# What you need to do:
Your answer must be the full listing, reproduced word for word.

# Supplied information:
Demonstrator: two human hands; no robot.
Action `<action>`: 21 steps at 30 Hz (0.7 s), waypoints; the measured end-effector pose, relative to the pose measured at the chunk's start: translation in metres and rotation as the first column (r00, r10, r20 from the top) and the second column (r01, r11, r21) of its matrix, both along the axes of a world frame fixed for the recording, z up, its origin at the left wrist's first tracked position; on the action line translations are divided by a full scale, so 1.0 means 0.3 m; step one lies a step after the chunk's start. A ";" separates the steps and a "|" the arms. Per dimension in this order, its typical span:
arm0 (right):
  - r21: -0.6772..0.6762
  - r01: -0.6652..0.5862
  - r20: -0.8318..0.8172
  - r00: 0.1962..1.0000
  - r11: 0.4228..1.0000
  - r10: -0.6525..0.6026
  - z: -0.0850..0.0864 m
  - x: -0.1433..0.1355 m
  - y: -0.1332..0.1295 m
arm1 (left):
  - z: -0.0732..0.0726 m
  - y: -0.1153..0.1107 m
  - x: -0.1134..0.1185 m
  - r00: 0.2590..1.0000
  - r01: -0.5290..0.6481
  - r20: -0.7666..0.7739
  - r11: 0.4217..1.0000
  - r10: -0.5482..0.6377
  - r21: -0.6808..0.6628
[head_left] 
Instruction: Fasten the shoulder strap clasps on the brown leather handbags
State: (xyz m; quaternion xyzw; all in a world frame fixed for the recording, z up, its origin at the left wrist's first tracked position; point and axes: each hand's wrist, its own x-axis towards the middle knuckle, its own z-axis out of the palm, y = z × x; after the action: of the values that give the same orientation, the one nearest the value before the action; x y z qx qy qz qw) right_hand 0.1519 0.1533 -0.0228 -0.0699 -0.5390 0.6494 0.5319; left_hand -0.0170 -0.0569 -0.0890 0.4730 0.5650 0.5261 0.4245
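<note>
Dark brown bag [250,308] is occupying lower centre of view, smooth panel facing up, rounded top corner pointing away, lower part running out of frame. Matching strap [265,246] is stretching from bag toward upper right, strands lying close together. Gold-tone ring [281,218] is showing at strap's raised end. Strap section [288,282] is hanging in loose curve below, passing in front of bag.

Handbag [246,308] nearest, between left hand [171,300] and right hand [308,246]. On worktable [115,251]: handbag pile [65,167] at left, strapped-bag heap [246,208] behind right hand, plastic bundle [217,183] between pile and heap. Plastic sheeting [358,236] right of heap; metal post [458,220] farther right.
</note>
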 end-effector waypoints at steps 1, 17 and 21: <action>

# Written reply:
Demonstrator: two human hands; no robot.
Action `<action>`: 21 steps at 30 Hz (0.7 s), waypoints; the measured end-effector pose, relative to the pose measured at the chunk's start: translation in metres and rotation as the first column (r00, r10, r20 from the top) and the second column (r01, r11, r21) of its matrix, both along the axes of a world frame fixed for the recording, z up, its origin at the left wrist's first tracked position; on the action line translations are divided by a full scale, so 1.0 means 0.3 m; step one lies a step after the chunk's start. A ";" separates the steps and a "|" the arms. Per dimension in this order, its typical span:
arm0 (right):
  - r21: -0.6772..0.6762
  - r01: -0.6652..0.5862
  - r20: -0.8318..0.8172
  - r00: 0.1962..1.0000
  - r11: 0.4228..1.0000
  - r10: -0.6525..0.6026
  - z: -0.0850..0.0864 m
  - x: -0.1433..0.1355 m
  - y: -0.1332..0.1295 m
arm1 (left):
  - z: -0.0732..0.0726 m
  - y: -0.1153..0.1107 m
  - x: -0.1134..0.1185 m
  - r00: 0.2590..1.0000
  - r01: -0.5290..0.6481
  - r20: -0.7666..0.7739
  - r11: 0.4217..1.0000
  - r10: -0.5482..0.6377
  - r21: -0.6808..0.6628
[head_left] 
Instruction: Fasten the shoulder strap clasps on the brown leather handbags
State: (xyz m; quaternion xyzw; all in a world frame fixed for the recording, z up, its origin at the left wrist's first tracked position; point and axes: each hand's wrist, its own x-axis towards the middle knuckle, its own z-axis out of the palm, y = z × x; after the action: of the values that give the same orientation, the one nearest the value before the action; x y z qx qy qz qw) right_hand 0.1519 0.1533 -0.0228 -0.0699 -0.5390 0.6494 0.5319; left_hand -0.0170 -0.0569 -0.0890 0.4730 0.5650 0.5261 0.4245
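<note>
Dark brown bag [250,308] is occupying lower centre of view, smooth panel facing up, rounded top corner pointing away, lower part running out of frame. Matching strap [265,246] is stretching from bag toward upper right, strands lying close together. Gold-tone ring [281,218] is showing at strap's raised end. Strap section [288,282] is hanging in loose curve below, passing in front of bag.

Handbag [246,308] nearest, between left hand [171,300] and right hand [308,246]. On worktable [115,251]: handbag pile [65,167] at left, strapped-bag heap [246,208] behind right hand, plastic bundle [217,183] between pile and heap. Plastic sheeting [358,236] right of heap; metal post [458,220] farther right.
</note>
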 end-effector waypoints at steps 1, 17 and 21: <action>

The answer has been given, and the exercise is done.